Quote the data below in full, please, without altering anything.

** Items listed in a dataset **
--- --- ---

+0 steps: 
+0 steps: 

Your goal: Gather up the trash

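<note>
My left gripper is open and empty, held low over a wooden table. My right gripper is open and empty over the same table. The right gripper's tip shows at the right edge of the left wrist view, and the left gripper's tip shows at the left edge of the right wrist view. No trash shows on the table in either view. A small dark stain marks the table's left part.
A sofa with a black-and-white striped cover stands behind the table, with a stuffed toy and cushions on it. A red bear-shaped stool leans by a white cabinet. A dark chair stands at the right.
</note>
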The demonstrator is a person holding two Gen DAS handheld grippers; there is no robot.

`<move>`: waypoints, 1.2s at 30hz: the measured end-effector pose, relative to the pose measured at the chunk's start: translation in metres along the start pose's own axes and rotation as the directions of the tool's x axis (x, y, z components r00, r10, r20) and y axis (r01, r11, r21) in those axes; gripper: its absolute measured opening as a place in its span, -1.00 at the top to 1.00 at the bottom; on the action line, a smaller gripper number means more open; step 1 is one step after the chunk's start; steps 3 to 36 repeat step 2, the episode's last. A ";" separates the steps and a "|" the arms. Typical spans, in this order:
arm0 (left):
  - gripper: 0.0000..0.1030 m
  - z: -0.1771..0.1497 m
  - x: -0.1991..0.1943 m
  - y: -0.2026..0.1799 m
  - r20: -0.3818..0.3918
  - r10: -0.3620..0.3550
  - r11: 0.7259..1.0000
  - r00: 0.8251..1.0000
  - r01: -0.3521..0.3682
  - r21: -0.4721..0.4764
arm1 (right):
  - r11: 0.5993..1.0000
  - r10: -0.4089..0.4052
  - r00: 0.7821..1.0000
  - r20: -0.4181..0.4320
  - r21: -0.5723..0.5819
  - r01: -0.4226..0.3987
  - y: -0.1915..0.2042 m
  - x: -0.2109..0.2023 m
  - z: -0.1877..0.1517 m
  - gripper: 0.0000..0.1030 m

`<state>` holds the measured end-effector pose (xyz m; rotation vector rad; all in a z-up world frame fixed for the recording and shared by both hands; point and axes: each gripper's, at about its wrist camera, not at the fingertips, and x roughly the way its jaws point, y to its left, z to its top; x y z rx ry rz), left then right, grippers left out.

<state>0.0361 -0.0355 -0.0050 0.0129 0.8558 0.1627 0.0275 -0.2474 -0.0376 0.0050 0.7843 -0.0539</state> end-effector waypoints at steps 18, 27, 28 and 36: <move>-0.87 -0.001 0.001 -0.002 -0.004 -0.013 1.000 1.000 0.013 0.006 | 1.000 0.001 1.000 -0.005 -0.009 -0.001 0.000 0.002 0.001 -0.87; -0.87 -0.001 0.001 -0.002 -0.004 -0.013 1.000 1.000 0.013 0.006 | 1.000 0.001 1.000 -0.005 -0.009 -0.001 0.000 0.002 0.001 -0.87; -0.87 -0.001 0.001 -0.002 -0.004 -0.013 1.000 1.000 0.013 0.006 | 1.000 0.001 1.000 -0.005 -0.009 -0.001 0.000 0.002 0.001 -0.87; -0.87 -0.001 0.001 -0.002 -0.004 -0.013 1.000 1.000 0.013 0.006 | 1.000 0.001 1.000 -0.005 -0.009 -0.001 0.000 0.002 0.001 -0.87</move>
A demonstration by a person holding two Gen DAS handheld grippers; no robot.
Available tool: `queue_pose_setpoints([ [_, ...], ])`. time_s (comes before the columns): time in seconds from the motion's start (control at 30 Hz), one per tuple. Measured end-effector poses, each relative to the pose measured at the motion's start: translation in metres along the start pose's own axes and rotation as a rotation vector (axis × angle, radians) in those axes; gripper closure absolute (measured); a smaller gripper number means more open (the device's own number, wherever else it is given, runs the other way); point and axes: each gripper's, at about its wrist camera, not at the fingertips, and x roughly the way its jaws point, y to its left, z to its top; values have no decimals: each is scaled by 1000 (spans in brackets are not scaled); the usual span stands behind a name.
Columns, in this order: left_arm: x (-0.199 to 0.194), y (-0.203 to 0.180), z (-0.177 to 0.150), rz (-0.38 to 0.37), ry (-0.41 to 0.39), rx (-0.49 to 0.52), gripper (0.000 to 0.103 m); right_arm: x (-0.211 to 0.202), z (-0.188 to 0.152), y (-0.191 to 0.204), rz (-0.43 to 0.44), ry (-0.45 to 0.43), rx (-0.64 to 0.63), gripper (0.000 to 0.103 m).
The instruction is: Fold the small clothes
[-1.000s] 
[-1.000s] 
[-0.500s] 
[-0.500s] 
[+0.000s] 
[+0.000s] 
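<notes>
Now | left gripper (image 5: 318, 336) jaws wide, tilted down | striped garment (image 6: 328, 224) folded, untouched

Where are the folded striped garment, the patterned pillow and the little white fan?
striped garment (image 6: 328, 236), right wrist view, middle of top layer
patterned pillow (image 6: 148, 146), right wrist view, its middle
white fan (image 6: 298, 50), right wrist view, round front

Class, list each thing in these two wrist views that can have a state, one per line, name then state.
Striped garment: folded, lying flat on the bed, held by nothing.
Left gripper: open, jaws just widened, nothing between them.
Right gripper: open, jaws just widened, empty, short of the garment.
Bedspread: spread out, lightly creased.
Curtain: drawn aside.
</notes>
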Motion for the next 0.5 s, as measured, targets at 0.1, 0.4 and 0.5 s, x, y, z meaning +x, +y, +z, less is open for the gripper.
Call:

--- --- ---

** THE ANSWER **
+0 steps: 
+0 steps: 

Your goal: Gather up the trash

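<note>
My left gripper is open and empty, held low over a wooden table. My right gripper is open and empty over the same table. The right gripper's tip shows at the right edge of the left wrist view, and the left gripper's tip shows at the left edge of the right wrist view. No trash shows on the table in either view. A small dark stain marks the table's left part.
A sofa with a black-and-white striped cover stands behind the table, with a stuffed toy and cushions on it. A red bear-shaped stool leans by a white cabinet. A dark chair stands at the right.
</note>
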The demonstrator is a person holding two Gen DAS handheld grippers; there is no robot.

`<move>`: waypoints, 1.2s at 30hz: the measured end-effector pose, relative to the pose measured at the chunk's start: translation in metres along the start pose's own axes and rotation as the directions of the tool's x axis (x, y, z components r00, r10, r20) and y axis (r01, r11, r21) in those axes; gripper: its absolute measured opening as a place in its span, -1.00 at the top to 1.00 at the bottom; on the action line, a smaller gripper number means more open; step 1 is one step after the chunk's start; steps 3 to 36 repeat step 2, the episode's last. A ";" separates the steps and a "|" the arms. Typical spans, in this order:
arm0 (left):
  - gripper: 0.0000..0.1030 m
  - z: -0.1771..0.1497 m
  - x: -0.1991..0.1943 m
  - y: -0.2026..0.1799 m
  - r20: -0.3818..0.3918
  - r10: -0.3620..0.3550
  - r11: 0.7259..1.0000
  - r00: 0.8251..1.0000
  - r01: -0.3521..0.3682
  - r21: -0.4721..0.4764
arm1 (right):
  - r11: 0.5993..1.0000
  - r10: -0.4089..0.4052
  - r00: 0.7821..1.0000
  - r20: -0.4181..0.4320
  - r21: -0.5723..0.5819
  - r01: -0.4226..0.3987
  - y: -0.1915..0.2042 m
  - x: -0.2109..0.2023 m
  - z: -0.1877..0.1517 m
  - gripper: 0.0000..0.1030 m

`<state>` holds the measured end-effector pose (xyz m; rotation vector rad; all in a z-up world frame fixed for the recording and shared by both hands; point and axes: each gripper's, at about its wrist camera, not at the fingertips, and x roughly the way its jaws point, y to its left, z to its top; x y z rx ry rz), left then right, grippers left out.

<state>0.0361 -0.0355 -0.0050 0.0129 0.8558 0.1627 0.0275 -0.2474 -0.0376 0.0050 0.7843 -0.0539</state> end-effector waypoints at steps 18, 27, 28 and 36: <move>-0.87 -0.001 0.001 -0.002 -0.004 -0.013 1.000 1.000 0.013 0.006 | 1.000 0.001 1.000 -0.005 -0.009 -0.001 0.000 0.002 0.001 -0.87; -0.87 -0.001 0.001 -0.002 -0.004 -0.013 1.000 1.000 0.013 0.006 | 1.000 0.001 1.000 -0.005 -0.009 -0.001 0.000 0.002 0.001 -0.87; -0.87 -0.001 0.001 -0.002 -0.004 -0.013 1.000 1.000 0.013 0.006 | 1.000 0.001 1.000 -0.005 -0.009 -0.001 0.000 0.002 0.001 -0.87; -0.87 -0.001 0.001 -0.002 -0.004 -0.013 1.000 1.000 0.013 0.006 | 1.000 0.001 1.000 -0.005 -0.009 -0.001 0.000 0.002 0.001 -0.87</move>
A demonstration by a person holding two Gen DAS handheld grippers; no robot.
Available tool: `queue_pose_setpoints([ [_, ...], ])`. time_s (comes before the columns): time in seconds from the motion's start (control at 30 Hz), one per tuple. Measured end-effector poses, each relative to the pose measured at the motion's start: translation in metres along the start pose's own axes and rotation as a rotation vector (axis × angle, radians) in those axes; gripper closure absolute (measured); a smaller gripper number means more open (the device's own number, wherever else it is given, runs the other way); point and axes: each gripper's, at about its wrist camera, not at the fingertips, and x roughly the way its jaws point, y to its left, z to its top; values have no decimals: each is scaled by 1000 (spans in brackets are not scaled); the usual span stands behind a name.
Columns, in this order: left_arm: x (-0.199 to 0.194), y (-0.203 to 0.180), z (-0.177 to 0.150), rz (-0.38 to 0.37), ry (-0.41 to 0.39), rx (-0.49 to 0.52), gripper (0.000 to 0.103 m); right_arm: x (-0.211 to 0.202), z (-0.188 to 0.152), y (-0.191 to 0.204), rz (-0.43 to 0.44), ry (-0.45 to 0.43), rx (-0.64 to 0.63), gripper (0.000 to 0.103 m).
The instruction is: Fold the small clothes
[-1.000s] 
[-1.000s] 
[-0.500s] 
[-0.500s] 
[+0.000s] 
[+0.000s] 
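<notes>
Now | left gripper (image 5: 318, 336) jaws wide, tilted down | striped garment (image 6: 328, 224) folded, untouched

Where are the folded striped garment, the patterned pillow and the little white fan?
striped garment (image 6: 328, 236), right wrist view, middle of top layer
patterned pillow (image 6: 148, 146), right wrist view, its middle
white fan (image 6: 298, 50), right wrist view, round front

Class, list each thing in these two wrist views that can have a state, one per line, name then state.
Striped garment: folded, lying flat on the bed, held by nothing.
Left gripper: open, jaws just widened, nothing between them.
Right gripper: open, jaws just widened, empty, short of the garment.
Bedspread: spread out, lightly creased.
Curtain: drawn aside.
</notes>
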Motion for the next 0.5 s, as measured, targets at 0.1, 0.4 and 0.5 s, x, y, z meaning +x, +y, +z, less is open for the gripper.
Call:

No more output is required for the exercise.